### DATA IN THIS EXERCISE

== Segment start ==

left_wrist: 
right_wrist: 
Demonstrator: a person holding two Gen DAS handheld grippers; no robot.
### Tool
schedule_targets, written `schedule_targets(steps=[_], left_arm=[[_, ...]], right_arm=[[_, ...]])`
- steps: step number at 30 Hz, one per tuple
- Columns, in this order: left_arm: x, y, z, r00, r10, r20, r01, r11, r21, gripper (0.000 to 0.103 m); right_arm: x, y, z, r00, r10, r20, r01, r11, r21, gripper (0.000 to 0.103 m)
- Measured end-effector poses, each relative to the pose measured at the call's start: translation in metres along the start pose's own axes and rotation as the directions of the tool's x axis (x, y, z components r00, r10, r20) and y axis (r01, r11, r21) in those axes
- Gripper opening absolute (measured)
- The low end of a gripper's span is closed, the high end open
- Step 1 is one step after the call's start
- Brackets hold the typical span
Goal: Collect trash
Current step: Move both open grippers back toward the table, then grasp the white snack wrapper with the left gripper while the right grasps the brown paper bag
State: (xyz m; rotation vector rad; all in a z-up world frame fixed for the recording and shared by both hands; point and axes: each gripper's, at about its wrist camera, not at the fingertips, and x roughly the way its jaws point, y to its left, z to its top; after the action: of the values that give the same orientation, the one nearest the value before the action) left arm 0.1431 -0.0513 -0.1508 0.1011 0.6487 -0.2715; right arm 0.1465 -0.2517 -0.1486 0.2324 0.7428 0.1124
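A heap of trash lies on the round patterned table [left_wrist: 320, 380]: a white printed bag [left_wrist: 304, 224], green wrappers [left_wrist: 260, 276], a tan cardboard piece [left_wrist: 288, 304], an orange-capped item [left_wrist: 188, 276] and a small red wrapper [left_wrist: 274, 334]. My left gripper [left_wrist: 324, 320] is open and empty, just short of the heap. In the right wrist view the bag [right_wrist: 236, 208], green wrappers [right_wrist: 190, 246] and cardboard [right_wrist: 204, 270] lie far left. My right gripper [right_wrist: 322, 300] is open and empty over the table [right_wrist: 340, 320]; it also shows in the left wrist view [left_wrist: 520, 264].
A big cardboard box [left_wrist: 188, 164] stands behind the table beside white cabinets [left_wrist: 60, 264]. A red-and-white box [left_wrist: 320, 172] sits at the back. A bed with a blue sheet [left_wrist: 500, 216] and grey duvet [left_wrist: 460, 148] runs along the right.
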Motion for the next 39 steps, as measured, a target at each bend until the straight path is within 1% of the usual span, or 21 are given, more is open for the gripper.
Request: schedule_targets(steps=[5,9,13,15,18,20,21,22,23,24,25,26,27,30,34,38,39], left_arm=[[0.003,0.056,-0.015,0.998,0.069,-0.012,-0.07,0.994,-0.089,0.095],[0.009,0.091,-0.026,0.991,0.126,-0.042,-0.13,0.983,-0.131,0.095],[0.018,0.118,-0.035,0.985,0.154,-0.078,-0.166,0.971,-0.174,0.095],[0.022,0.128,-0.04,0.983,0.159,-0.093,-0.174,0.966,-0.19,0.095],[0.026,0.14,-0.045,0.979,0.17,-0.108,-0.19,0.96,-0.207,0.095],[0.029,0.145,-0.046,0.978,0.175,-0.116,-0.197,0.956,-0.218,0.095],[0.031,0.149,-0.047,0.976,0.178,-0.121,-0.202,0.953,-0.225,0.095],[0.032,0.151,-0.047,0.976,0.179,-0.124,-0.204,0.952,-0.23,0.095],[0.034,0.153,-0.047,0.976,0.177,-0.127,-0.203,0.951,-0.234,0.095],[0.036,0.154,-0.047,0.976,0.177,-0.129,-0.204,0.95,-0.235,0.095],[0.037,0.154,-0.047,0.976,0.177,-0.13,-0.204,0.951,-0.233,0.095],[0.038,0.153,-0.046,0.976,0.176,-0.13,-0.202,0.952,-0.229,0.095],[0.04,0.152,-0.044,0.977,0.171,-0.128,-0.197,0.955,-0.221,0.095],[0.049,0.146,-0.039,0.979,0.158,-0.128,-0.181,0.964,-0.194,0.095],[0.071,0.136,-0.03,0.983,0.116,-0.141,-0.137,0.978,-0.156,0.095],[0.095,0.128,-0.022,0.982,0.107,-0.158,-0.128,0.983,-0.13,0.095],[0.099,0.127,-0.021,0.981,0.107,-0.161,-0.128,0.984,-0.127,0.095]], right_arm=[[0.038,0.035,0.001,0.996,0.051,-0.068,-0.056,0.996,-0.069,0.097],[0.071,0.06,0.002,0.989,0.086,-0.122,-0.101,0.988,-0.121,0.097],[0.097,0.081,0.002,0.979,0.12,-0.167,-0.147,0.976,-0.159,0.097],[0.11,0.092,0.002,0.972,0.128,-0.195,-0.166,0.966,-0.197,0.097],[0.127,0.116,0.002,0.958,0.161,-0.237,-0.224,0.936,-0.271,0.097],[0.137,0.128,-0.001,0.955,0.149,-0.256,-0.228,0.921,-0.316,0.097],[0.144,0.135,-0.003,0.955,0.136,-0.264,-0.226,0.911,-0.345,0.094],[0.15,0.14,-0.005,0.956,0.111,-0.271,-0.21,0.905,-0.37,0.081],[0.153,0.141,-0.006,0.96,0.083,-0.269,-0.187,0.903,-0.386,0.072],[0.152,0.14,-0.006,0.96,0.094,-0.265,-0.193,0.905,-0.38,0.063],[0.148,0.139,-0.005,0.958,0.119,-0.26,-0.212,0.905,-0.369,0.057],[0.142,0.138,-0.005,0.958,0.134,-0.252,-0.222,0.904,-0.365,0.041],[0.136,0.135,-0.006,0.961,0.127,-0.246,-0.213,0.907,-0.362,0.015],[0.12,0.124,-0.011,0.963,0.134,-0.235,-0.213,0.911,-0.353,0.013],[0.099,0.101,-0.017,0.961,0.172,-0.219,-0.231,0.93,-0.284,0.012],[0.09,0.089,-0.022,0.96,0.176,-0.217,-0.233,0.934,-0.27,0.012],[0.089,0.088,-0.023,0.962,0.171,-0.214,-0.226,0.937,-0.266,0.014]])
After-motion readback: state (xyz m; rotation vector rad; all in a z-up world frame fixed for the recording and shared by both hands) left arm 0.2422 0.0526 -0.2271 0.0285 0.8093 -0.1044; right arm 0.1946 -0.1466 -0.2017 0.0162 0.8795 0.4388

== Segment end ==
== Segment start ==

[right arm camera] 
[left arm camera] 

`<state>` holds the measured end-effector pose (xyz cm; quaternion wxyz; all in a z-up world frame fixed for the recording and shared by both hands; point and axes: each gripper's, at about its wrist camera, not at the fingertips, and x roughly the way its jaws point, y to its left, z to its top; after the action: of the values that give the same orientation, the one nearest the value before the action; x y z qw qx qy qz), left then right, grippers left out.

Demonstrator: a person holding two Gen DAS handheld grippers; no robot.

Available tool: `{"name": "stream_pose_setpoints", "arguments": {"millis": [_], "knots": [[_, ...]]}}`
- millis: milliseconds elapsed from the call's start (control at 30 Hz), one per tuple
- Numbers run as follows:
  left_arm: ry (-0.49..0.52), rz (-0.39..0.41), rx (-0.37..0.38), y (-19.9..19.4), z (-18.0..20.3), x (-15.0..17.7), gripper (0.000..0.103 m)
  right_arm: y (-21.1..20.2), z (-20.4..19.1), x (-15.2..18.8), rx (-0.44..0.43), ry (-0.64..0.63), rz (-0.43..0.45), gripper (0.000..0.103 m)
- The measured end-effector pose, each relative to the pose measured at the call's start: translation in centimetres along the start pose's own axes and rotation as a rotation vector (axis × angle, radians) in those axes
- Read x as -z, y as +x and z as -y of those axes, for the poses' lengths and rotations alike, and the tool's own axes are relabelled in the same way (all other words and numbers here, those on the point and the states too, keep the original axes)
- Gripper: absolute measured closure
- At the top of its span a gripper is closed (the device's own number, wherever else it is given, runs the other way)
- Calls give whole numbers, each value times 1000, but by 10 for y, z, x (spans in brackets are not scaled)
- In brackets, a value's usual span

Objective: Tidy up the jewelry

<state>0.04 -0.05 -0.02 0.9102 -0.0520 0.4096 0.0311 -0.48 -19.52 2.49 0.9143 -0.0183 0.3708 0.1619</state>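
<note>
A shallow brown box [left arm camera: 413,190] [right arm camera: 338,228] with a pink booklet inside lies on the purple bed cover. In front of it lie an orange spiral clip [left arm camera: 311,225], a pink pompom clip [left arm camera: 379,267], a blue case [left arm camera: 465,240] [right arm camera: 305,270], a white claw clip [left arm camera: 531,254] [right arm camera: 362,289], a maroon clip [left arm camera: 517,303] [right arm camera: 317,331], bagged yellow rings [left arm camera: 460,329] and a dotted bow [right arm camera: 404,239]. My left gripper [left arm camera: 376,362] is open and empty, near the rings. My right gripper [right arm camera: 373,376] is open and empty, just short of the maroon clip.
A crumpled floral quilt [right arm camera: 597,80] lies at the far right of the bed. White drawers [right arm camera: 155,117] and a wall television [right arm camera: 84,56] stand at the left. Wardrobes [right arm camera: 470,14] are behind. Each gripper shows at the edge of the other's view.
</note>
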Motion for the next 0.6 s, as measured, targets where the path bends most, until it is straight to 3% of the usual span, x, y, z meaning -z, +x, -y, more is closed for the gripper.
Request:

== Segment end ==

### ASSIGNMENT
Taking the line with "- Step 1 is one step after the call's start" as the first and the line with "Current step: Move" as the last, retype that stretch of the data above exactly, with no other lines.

### TASK ANSWER
- Step 1 is one step after the call's start
- Brackets hold the typical span
Goal: Collect trash
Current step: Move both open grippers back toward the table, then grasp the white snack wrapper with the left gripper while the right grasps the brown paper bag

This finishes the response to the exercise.